In-Depth

Store Large Lookup Tables in DataSets

When mobile users need to look up and edit data without direct network connections, persist DataSets of lookup information as local XML files to preserve offline updates.

Technology Toolbox: VB.NET, SQL Server 2000, XML, Visual Studio .NET 2003

A best practice when generating DataSet objects is to minimize the number of records returned by SqlDataAdapter objects. This works for VS.NET applications whose users have direct network connections to the underlying databases. However, this recommendation doesn't apply to seldom-connected mobile users who must look up records and edit data while they're in customers' offices, at pipeline pumping stations, on tankers at offshore terminals, or in other remote locations. Offline updates and inserts must be preserved between device reboots and survive updates that fail from concurrency conflicts.

One approach is to set up merge replication with the Microsoft SQL Server Desktop Engine (MSDE) 2000 on laptops or SQL Server CE on Pocket PCs. An alternative method is to persist large DataSets of lookup information, such as product specs, customer records, recent order data, and pending updates and inserts as local XML files. In this article, I'll describe the benefits and drawbacks of saving, loading, and refreshing locally persisted DataSets that range in size from 250K to more than 20 MB. You can run your own tests with the OakLeaf Consumer Electronics' (OCE) OCETestClient VB.NET project I've included with this article (download the project here). It generates resource consumption and performance metrics, which I'll discuss later.

Caching product data for reference or order-entry/order-editing operations is a common requirement of usually disconnected client apps. In most cases, users download an initial set of catalog information and refresh the data periodically when connected to the database by a VPN. Users without a LAN or VPN connection can consume a simple SQLXML 3.0 stored procedure Web service that returns individual DataSets for product categories and line items or a nested DataSet with categories and items tables. Secure Sockets Layer/Transport Layer Security (SSL/TLS) encryption protects confidential information over a direct client to Web service end-point Internet connection. Alternatively, you can use Web Service Extensions 1.0 or later to encrypt the Simple Object Access Protocol (SOAP) return messages.

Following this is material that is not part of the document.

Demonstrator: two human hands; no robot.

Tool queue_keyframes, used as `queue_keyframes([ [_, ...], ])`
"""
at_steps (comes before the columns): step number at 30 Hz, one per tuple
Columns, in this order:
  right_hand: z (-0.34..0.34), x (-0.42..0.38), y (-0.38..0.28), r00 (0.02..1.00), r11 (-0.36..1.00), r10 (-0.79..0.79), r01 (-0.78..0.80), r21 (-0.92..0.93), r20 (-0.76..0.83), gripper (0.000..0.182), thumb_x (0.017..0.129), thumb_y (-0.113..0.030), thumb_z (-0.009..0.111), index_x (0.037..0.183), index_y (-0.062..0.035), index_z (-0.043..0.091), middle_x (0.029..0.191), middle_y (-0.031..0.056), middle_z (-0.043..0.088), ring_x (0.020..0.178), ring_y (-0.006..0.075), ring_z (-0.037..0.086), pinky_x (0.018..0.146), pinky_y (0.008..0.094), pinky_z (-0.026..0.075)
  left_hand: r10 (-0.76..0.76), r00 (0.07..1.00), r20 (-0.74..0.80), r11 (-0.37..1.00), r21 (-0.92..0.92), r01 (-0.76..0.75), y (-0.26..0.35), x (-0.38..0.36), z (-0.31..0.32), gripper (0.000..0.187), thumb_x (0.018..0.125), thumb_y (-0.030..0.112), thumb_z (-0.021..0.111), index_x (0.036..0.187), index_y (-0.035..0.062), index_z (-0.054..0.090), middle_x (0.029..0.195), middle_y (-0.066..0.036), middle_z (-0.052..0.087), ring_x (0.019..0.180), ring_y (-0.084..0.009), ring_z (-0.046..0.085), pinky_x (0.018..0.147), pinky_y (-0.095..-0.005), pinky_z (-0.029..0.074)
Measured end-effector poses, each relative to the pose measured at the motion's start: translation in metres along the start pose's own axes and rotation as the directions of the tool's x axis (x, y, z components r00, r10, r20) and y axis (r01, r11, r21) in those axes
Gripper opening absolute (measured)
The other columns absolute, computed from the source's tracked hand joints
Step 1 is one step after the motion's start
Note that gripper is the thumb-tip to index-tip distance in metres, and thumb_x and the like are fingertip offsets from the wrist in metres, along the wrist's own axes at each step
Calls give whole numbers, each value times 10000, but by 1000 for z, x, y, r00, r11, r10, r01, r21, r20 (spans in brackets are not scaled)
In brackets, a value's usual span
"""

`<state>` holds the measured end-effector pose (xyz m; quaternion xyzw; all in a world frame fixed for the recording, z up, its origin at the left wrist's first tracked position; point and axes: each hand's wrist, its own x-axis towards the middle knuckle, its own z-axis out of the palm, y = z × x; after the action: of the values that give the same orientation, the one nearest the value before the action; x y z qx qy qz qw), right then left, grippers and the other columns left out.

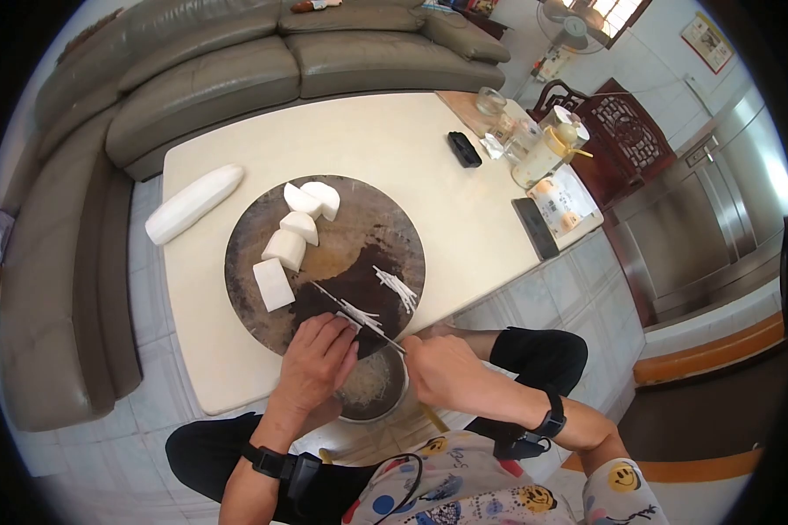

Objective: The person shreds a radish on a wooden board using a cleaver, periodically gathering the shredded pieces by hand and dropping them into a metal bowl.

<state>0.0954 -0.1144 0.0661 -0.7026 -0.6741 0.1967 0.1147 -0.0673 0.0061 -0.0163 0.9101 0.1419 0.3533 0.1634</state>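
A round dark cutting board [372, 210] lies on the table. My right hand [446, 372] is closed around the handle of a knife [329, 294], whose blade stands edge-down on the board's near side. Beside the blade, my left hand [318, 354] has its fingers bent and pressed onto white radish slices, mostly hidden beneath the fingertips. Thin radish strips [359, 313] lie along the blade. A small pile of cut strips [396, 290] rests farther right. Several thick radish chunks [284, 250] line the board's left side, with a flat-cut block [273, 284] nearest my left hand.
A whole peeled radish [194, 204] lies on the cream table [210, 350], left of the board. Below the table edge, a metal bowl [400, 404] holds pale shreds. A black phone-like object [535, 227], a bottle [541, 157] and glass jars [490, 101] stand at the right.
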Motion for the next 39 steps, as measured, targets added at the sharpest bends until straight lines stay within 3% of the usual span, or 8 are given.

Write code similar to this to create a new DataSet (dsProds) from a simple Web method (getProds) that delivers a single product DataSet and persists its schema and data as an XML file:

'Create the DataSet and XML file from an 
'SQLXML3 Web service
Dim prxGetProds As New getProds.ProdWS
dsProds = New DataSet
dsProds = prxGetProds.getProds(0)
dsProds.WriteXml(strFile, _
   XmlWriteMode.WriteSchema)

The OCE_Prods sample database's ProdWS Web service delivers detailed data for 695 consumer electronics products and generates a 195K dsProds.xml file (see Listing A). Invoking the getProdCats Web method creates a 3K dsProdCats.xml file with 16 category codes and descriptions (see Listing B). A dsProds.ReadXml(strFile, XmlReadMode.ReadSchema) statement loads the persisted file into a new DataSet when users start a session. Ordinary users don't update product catalogs, so you needn't be concerned with tag names, primary or foreign keys, and relations. Use integer table and column indexes to populate dropdown lists or DataGrids and avoid the resource consumption of strongly typed DataSets.

Create Editable DataSets
Creating editable DataSets from Web services or by using the SqlDataAdapter.Fill() method requires conforming Web service rowset tag names to the SqlDataAdapter's NewDataSet and removing a spurious Web service attribute (see Listing 1). The OCE_Cust sample database's Customers table uses an identity column as the primary key (see Listing C). These statements initialize the dsCusts DataSet with the updated data and set the PrimaryKey and AutoIncrement properties of the first (CustID) column:

dsCusts.AcceptChanges()
tblCusts = dsCusts.Tables(0)
Dim datCol(1) As DataColumn
datCol(0) = tblCusts.Columns(0)
tblCusts.PrimaryKey = datCol
datCol(0).AutoIncrement = True

Reading large local XML files into DataSets is a surprisingly quick process on clients with fast processors and disk drives. A 10 MB XML file that contains 25,000 customer records loads in less than five seconds under Windows XP SP-1 with a 2.26 GHz Pentium 4 with 512 MB RAM and an Ultra ATA/100 drive. With files of 1 MB or more, DataSet loading time from XML files is directly proportional to file size. Loading and saving a 10 MB local XML file with a SqlDataAdapter requires less than two seconds with a 100 Mbps network connection to the database server. You don't need Connection.Open and Connection.Close statements for data adapters; the DataAdapter.Fill() method opens and closes the associated database connection automatically. Creating the DataSet from a SQLXML 3.0 Web service takes about 40 seconds with a high-speed Internet connection; HTTPS transport increases the loading time to about a minute.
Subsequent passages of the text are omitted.